"Merz muss weg": Rechte Demo trifft auf lautstarken Gegenprotest
München - Am Samstagnachmittag demonstrierten auf dem Münchner Königsplatz zahlreiche Teilnehmer eines rechten Bündnisses unter dem Motto "Merz muss weg" gegen hohe Mieten, steigende Preise und Aufrüstung. In unmittelbarer Nähe formierte sich breiter linker und antifaschistischer Gegenprotest.
Kritiker sagten, die Organisatoren würden soziale Probleme nutzen, um Stimmung für die AfD zu machen.
Das Gegenbündnis befürchtet außerdem, dass dabei gegen Migranten und queere Menschen Stimmung gemacht werde. Insgesamt nahmen 350 Menschen an der "Merz muss weg"-Demo teil, weniger, als zuvor angekündigt. Circa 100 Leute starteten den Gegenprost.
Da die Demonstrationen in der Münchner Innenstadt aufeinandertrafen, bestand die Gefahr von Konflikten. Die Polizei rückte deshalb mit einem großen Aufgebot an und hielt die beiden Lager möglichst getrennt.
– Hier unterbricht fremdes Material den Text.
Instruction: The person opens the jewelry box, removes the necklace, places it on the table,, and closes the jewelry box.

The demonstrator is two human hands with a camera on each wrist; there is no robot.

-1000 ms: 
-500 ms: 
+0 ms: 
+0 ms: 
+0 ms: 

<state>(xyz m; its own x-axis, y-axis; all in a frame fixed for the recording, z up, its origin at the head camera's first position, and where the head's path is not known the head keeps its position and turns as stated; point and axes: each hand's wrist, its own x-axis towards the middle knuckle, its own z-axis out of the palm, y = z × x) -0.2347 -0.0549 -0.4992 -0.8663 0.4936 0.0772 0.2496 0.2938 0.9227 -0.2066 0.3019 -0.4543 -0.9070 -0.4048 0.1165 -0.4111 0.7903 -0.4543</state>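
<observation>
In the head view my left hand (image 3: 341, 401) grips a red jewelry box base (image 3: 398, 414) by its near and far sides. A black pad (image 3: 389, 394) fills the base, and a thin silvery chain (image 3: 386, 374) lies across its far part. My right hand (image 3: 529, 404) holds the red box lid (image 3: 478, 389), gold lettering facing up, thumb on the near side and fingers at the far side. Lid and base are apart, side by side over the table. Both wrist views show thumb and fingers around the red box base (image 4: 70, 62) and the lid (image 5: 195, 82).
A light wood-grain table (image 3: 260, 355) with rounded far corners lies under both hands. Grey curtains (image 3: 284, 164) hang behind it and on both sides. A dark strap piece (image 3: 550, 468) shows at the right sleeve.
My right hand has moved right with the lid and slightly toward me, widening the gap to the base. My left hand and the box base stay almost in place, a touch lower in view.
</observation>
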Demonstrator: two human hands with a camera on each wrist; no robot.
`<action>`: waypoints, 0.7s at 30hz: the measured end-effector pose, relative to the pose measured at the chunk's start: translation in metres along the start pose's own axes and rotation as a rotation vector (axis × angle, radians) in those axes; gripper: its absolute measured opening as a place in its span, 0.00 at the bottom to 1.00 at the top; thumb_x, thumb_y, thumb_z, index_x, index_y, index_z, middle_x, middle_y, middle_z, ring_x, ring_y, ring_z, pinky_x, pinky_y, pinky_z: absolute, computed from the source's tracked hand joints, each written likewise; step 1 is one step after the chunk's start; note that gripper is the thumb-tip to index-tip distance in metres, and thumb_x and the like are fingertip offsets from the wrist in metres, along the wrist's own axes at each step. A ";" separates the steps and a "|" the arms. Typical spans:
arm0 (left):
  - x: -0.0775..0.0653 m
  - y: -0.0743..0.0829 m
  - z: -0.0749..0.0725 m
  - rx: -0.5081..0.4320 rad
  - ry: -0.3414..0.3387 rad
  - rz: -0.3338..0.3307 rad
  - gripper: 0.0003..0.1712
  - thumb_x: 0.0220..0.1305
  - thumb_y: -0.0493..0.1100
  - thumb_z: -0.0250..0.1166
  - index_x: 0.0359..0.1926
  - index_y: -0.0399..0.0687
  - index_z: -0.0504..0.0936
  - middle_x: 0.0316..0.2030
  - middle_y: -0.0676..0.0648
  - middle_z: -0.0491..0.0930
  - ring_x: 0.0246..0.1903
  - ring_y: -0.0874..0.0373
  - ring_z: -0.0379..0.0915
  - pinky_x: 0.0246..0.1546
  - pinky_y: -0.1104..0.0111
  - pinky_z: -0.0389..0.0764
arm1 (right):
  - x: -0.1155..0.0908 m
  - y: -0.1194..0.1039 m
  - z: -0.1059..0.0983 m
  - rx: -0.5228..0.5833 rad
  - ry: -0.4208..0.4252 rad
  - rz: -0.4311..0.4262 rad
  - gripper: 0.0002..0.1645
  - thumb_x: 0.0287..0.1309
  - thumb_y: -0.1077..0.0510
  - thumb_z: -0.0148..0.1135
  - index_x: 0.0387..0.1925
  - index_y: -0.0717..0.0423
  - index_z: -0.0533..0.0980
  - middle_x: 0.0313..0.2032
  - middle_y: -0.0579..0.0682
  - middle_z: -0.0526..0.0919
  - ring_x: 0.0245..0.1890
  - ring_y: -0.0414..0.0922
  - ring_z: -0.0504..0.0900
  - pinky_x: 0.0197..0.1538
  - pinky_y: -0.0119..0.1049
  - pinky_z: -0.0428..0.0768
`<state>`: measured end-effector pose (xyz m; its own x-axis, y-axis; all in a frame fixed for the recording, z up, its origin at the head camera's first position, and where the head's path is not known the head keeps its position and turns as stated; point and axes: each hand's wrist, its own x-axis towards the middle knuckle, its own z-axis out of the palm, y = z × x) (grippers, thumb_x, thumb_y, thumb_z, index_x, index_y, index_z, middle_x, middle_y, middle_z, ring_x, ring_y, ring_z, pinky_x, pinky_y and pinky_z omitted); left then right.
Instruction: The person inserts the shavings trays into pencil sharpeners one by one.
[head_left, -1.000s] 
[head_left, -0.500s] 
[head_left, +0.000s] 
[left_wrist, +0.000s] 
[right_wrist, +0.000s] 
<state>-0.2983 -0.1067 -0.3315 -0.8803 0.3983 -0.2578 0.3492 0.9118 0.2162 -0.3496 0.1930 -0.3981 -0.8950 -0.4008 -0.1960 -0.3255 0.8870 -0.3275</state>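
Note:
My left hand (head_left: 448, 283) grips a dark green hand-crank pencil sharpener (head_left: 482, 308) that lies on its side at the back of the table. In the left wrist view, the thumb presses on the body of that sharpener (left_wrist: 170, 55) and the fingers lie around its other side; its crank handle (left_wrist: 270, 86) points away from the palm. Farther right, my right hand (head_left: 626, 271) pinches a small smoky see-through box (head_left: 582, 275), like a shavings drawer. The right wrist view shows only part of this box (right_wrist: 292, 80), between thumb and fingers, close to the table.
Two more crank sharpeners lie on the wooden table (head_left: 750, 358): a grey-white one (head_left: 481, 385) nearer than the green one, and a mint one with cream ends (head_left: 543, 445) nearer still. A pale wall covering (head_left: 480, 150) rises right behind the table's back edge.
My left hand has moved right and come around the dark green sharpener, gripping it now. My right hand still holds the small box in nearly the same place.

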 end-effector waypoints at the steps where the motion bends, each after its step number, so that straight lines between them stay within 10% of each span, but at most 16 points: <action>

Mit einer weiträumigen Absperrung sollte verhindert werden, dass die Situation eskaliert.
Zur gleichen Zeit versammelten sich am Münchner Siegestor laut Polizei rund 12.000 Menschen zu einer sogenannten Prüf-Demo – deutlich mehr als die zunächst erwarteten 3000 Teilnehmer.
Die bundesweite Aktion setzt sich dafür ein, dass Parteien, die der Verfassungsschutz als rechtsextremen Verdachtsfall oder als gesichert rechtsextrem einstuft, vom Bundesverfassungsgericht überprüft werden.